- What is needed -
Below are some records; output exactly the lines from the line with "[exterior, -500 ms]" to the line with "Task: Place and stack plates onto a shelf", both ends kept, and nothing more.

====== Records for this exercise

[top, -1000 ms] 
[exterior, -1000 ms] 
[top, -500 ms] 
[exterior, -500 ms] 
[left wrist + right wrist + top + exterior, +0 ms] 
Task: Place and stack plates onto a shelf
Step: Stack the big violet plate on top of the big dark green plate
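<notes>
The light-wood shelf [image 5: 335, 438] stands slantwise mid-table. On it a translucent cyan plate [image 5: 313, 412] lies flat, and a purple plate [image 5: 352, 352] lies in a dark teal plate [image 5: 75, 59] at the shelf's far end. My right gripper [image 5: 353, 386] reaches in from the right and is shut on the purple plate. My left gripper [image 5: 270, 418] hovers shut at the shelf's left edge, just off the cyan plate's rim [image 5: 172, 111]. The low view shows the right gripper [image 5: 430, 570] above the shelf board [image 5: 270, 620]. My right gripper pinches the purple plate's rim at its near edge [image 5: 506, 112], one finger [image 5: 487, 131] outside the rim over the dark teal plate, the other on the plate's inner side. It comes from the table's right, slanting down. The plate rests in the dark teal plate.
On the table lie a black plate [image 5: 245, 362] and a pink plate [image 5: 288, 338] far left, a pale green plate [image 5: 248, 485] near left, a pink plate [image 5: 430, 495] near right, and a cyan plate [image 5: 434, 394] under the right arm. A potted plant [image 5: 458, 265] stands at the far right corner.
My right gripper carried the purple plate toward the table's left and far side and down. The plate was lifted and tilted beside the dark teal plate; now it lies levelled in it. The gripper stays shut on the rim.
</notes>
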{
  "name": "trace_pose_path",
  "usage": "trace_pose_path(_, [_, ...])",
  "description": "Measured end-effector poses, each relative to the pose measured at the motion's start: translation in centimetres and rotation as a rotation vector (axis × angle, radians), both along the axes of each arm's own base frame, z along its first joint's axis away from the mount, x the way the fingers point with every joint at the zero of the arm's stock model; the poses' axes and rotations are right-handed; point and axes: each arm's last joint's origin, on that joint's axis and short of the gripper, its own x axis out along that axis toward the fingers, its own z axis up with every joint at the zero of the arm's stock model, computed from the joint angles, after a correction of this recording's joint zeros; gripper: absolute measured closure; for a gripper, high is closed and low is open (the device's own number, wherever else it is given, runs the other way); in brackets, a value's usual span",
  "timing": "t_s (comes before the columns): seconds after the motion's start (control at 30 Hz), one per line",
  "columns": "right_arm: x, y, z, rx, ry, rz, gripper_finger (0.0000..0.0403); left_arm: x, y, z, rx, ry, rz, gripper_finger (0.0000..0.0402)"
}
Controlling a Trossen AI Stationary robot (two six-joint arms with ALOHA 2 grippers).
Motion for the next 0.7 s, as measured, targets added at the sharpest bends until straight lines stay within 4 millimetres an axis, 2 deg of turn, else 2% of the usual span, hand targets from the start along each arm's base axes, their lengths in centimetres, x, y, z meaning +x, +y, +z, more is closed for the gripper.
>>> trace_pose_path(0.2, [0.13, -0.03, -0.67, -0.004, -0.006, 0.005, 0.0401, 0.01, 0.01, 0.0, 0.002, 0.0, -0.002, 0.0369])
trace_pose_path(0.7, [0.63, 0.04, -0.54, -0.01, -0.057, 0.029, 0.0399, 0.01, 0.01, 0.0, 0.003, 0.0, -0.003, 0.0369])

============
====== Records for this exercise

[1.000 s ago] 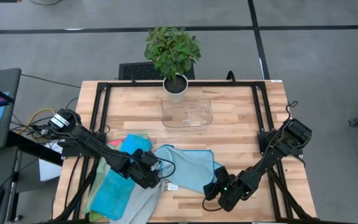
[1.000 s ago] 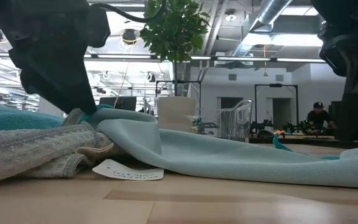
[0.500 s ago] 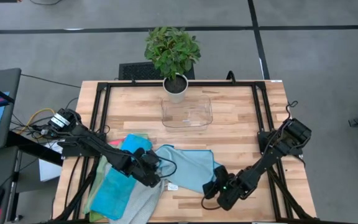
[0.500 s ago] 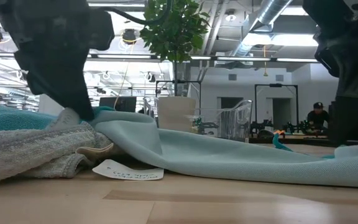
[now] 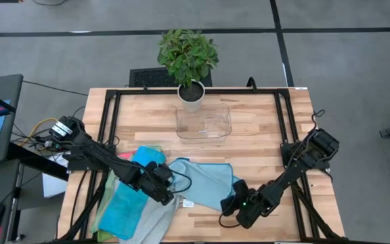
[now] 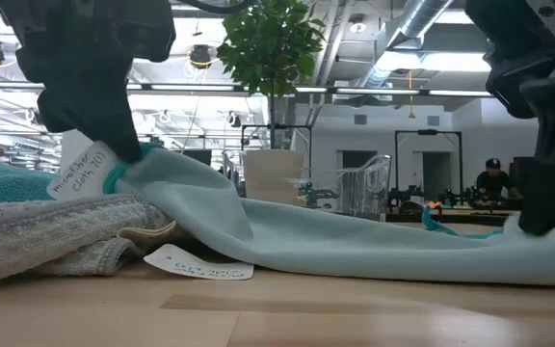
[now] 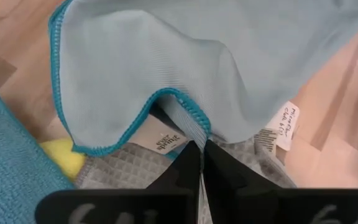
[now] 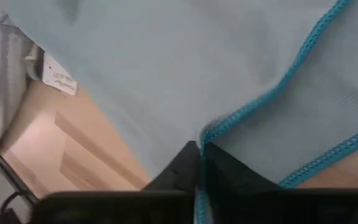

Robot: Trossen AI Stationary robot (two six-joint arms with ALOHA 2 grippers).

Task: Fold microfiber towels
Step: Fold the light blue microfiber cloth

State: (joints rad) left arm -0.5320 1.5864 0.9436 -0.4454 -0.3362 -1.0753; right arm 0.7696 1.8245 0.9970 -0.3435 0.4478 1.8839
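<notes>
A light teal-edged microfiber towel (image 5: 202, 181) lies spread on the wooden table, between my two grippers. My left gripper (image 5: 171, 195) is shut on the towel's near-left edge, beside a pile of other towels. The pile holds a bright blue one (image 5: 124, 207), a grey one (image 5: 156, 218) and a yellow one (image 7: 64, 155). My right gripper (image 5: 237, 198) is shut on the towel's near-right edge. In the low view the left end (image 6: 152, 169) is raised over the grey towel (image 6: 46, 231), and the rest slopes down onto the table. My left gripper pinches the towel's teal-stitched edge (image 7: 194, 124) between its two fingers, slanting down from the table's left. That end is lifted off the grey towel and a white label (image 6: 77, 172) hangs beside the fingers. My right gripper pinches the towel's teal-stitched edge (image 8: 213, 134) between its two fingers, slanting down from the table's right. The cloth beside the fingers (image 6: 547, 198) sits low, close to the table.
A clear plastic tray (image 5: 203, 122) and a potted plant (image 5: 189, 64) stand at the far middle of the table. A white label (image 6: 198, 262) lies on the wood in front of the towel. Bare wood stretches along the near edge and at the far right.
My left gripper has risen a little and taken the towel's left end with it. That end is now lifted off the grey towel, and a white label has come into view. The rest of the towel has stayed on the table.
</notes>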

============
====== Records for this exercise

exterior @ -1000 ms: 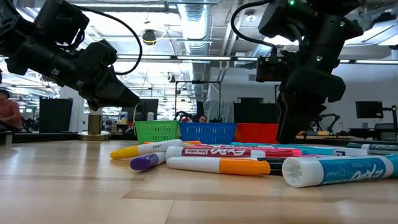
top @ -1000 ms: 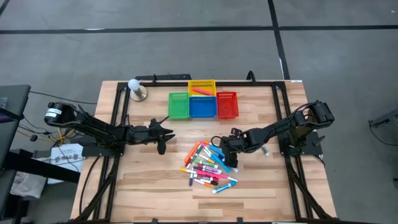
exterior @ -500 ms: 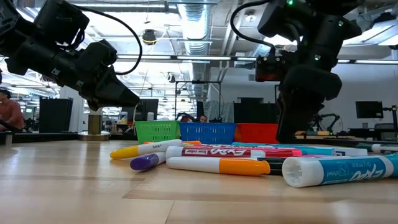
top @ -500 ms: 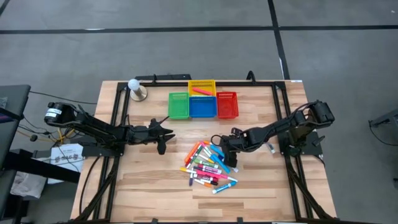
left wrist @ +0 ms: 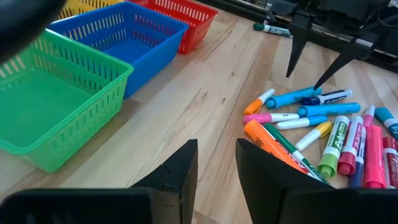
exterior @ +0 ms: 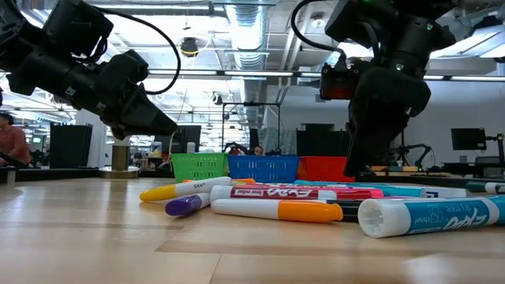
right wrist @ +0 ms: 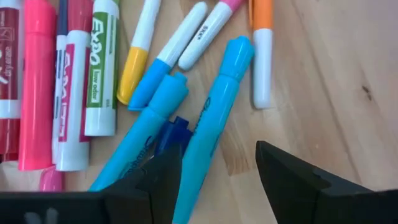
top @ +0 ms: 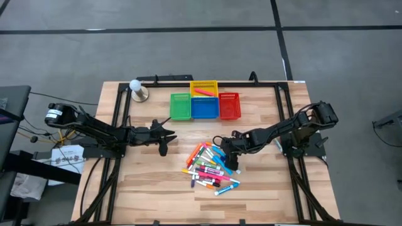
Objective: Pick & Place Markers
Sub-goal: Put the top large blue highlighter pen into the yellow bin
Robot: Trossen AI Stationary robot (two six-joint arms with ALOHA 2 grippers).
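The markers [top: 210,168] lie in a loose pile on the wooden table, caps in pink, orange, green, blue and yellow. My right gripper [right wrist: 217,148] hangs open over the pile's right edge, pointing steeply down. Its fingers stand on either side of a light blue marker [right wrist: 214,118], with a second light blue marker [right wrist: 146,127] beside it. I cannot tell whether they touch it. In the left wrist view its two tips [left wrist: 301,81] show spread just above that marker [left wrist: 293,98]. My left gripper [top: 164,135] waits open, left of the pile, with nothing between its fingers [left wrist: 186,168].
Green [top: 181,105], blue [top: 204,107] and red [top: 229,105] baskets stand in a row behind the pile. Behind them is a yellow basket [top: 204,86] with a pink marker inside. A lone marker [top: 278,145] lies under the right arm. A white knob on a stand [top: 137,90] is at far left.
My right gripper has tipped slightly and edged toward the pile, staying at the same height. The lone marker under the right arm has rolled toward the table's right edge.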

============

- Output below -
[exterior, -500 ms] 
[left wrist + right wrist + top + exterior, +0 ms] 
Task: Place and stack plates onto a shelf

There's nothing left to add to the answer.